Number 14

22 February 2006

Dear Friends and Supporters,

After receiving the third email with a subject line of something like "Are you guys OK?"  we have realized that maybe it has been more than long-enough since we have sent out a Family-to-Family Project Update.

First things first -- Yes, we are OK.

We are actually more than just OK, we are (given age, etc) doing great.  We, at this time, now includes: Arden, Kip, Jonathan, Mina Jo (our 30-year-old daughter), and Shantalya (Mina's one-year old daughter, referred to in the vernacular as "Shanti" - pronounced like shaun-tea, accent on the first syllable).

What are you all doing down there in the Dominican Republic now?
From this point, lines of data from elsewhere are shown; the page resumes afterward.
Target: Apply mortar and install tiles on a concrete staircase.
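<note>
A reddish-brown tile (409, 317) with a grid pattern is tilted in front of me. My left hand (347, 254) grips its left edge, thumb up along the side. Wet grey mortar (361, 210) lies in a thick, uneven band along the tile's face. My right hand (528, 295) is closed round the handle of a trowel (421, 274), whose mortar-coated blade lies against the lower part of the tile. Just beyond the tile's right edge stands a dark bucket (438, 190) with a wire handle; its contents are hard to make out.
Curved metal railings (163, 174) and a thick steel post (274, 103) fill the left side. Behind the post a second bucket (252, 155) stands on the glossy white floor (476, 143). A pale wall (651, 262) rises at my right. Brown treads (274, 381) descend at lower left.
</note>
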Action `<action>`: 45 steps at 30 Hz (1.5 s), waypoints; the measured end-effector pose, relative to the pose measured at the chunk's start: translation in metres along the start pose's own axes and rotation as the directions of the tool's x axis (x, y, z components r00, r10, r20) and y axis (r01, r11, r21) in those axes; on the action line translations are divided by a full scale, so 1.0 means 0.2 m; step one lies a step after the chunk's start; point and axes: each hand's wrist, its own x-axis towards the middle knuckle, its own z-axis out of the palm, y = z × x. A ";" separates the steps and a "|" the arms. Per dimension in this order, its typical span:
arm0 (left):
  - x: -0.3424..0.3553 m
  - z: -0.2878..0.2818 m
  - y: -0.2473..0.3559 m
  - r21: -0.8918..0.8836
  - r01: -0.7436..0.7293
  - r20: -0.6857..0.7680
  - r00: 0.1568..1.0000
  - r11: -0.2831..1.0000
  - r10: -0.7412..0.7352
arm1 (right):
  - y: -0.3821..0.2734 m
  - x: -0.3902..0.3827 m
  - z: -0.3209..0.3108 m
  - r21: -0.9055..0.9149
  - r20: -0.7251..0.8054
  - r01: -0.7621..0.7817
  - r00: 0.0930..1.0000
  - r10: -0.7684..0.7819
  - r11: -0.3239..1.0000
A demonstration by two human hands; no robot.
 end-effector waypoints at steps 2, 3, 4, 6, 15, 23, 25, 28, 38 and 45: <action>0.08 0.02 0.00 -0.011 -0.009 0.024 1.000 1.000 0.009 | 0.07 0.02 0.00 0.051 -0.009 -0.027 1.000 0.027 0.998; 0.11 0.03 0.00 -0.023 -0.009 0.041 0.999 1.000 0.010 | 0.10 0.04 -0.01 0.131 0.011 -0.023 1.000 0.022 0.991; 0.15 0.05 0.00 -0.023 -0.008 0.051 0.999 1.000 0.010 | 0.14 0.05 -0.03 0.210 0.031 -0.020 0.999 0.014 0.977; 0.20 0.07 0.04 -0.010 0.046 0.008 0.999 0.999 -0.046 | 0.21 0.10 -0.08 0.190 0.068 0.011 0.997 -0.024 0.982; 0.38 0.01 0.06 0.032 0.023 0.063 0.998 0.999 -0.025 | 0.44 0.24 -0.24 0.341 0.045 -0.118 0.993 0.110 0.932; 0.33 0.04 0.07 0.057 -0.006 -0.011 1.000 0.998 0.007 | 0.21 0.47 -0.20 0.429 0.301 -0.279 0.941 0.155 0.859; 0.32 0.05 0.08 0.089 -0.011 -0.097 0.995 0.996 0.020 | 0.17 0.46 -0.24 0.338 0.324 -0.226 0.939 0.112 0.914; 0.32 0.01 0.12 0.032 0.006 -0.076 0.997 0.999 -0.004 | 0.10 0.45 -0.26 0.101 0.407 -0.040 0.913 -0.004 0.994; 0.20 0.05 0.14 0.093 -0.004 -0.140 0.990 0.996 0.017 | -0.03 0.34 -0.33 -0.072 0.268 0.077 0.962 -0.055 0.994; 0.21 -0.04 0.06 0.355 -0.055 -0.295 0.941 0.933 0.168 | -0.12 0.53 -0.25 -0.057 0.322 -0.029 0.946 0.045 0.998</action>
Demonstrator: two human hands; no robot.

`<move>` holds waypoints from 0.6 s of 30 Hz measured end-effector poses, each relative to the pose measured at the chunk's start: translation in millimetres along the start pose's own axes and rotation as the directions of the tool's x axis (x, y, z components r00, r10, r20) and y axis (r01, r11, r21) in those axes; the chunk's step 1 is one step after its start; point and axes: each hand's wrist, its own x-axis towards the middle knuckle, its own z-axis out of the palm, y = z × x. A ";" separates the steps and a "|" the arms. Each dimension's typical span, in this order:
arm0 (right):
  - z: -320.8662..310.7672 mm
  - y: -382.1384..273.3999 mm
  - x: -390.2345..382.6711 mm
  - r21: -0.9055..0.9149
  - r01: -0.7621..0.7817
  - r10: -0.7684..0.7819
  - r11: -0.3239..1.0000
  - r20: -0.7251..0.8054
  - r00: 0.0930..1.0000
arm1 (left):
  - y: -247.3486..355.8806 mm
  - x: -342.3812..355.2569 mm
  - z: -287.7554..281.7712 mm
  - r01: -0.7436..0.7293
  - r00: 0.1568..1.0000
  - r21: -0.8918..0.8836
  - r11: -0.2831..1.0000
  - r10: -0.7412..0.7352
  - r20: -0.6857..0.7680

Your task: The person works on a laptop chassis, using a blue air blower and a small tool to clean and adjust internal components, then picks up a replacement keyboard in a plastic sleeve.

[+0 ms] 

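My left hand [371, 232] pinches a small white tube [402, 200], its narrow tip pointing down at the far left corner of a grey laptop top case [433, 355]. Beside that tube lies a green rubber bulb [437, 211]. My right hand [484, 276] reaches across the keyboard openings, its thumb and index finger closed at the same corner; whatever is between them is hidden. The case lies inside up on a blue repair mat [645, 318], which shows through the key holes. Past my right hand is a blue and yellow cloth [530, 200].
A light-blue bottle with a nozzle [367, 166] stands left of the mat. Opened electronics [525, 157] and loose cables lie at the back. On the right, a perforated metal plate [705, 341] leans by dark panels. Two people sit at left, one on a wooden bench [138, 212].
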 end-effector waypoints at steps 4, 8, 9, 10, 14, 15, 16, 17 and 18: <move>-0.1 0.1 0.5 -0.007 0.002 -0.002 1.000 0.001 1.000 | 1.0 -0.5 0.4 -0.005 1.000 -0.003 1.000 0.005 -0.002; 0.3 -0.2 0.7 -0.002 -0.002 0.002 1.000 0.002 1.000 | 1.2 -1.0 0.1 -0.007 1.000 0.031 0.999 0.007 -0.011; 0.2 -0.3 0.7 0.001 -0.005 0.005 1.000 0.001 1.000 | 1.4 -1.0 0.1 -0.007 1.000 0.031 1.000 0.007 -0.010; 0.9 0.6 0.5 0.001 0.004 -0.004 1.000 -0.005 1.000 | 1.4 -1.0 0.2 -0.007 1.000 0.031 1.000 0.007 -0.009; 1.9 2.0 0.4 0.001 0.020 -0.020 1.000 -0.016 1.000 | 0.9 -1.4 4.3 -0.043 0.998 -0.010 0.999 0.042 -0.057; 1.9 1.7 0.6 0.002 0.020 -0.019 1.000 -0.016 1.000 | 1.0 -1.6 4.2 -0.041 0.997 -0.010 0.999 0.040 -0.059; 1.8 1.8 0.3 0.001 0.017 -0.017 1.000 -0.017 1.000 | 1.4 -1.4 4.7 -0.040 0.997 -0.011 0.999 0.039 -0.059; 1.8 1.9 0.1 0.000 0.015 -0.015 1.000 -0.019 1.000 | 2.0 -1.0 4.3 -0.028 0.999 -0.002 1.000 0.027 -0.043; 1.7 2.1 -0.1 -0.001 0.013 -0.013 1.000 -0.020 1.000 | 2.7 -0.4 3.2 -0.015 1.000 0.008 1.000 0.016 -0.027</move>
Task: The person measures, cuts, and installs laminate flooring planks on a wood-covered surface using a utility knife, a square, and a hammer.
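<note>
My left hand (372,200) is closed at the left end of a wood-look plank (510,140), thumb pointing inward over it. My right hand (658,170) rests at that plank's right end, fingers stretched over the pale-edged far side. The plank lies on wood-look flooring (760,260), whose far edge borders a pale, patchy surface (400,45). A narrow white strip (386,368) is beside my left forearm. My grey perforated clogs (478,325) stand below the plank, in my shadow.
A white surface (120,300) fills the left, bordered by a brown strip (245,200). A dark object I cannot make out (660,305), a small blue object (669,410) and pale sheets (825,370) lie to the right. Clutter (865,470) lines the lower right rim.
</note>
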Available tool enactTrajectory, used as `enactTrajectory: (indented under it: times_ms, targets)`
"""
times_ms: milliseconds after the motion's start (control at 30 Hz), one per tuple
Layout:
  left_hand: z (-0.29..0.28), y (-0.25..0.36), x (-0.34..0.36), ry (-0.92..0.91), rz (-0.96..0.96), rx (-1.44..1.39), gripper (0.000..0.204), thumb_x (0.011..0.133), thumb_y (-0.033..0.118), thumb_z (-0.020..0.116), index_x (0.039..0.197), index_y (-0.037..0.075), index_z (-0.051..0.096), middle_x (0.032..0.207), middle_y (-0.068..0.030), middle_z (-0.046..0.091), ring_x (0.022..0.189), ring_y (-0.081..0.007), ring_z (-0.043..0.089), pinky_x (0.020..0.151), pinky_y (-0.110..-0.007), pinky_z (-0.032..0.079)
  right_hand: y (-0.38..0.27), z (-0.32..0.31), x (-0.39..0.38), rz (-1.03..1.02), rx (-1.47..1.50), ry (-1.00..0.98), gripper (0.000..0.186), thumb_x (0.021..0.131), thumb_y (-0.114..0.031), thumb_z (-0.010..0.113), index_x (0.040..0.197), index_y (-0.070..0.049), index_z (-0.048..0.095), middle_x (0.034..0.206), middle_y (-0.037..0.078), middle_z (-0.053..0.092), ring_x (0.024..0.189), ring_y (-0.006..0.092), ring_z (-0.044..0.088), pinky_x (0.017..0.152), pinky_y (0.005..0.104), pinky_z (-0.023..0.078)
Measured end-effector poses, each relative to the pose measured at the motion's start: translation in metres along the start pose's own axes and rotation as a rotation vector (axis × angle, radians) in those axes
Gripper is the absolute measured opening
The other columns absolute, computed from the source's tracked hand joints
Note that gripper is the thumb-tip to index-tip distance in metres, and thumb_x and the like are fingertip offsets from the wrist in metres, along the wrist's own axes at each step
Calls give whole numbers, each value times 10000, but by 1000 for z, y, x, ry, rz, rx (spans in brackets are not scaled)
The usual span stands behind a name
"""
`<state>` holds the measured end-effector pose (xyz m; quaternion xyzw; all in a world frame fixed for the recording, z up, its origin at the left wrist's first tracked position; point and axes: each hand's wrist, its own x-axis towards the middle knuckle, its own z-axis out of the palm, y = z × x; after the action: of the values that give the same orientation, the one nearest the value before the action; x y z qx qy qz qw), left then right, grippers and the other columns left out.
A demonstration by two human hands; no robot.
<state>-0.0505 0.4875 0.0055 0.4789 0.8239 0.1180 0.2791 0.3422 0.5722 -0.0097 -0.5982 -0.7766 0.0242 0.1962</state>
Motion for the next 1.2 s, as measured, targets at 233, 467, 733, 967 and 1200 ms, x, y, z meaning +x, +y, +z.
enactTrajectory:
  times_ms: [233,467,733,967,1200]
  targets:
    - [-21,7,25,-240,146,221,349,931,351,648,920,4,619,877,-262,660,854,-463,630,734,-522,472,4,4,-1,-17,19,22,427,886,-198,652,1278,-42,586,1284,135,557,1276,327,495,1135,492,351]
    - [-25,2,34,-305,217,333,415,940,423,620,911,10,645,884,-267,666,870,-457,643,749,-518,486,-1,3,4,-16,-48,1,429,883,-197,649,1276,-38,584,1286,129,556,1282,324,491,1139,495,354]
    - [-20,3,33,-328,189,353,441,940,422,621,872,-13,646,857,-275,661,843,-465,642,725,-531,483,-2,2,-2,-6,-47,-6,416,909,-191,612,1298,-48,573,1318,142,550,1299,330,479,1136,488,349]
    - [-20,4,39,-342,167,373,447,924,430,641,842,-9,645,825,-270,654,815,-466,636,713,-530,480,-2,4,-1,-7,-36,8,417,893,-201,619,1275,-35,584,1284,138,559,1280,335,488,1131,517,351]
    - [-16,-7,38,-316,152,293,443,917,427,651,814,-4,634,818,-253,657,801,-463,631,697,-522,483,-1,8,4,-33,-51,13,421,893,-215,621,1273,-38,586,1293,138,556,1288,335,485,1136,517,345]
Jonathan:  Jonathan is attending the International School of Sosua ( http://www.issosua.com/ ) where he has B+ GPA.  He is learning conversational Spanish and has helped build homes for profoundly poor sugar cutters.  He is in the 11th Grade,  having been credited with a year of high school for his life experience in sailing from Florida to New York, then sailing from New York to Florida thru the Bahamas and the Turks & Caicos Islands to the Dominican Republic.  Jon surfs a few times a week.

Mina Jo and Shanti:  Mina Jo is working on her fourth year of her BA program with Marylhurst University ( http://www.marylhurst.edu/ ) -- located in Portland, Oregon -- and has only six months to go.  She attends via the Internet.  Before she gets her degree, she will attend one final semester in Portland. She currently plans to go on to get a Masters  in education, gaining most of her Masters program credits in a specialized Montessori program, through Loyola College (http://www.loyola.edu/) in Baltimore, MD.

   Shanti is busy being 13 months old, learning to talk, walk, and generally enjoying day after day of warm tropical weather and lots of attention from her mother, Uncle Jon, and her grandparents.   We, the grandparents aforementioned,  generally put in three to four hours a day being entertained by Shanti, so her mother can study.

Arden and Kip:  Well, first, we are doing the above -- that is to say  --  being parents and grandparents.  We have been doing the first for the last 30 years but are new to the second.  Personally, I (Kip) prefer the grandparenting.  We have adjusted our time contribution to the Family-to-Family Project to allow this nine month stint (September 05 to June 06) of  parenting.

    In support of this parenting effort, we have taken several apartments in a private house in Sosua, an hour and a half east of Luperon, where the Golden Dawn lies moored, safe from hurricanes.  This means that we have some luxuries that we didn't have before:  hot water, cable TV (many channels in English), broadband Internet (DSL via Verizon), and most importantly, Arden's piano.  It also means that we can host Mina Jo and Shati and Jon and help the "kids" get through their schooling.

    Before you ask -- No, we do not know what we will be doing after June 2006.  It is one of life's great mysteries.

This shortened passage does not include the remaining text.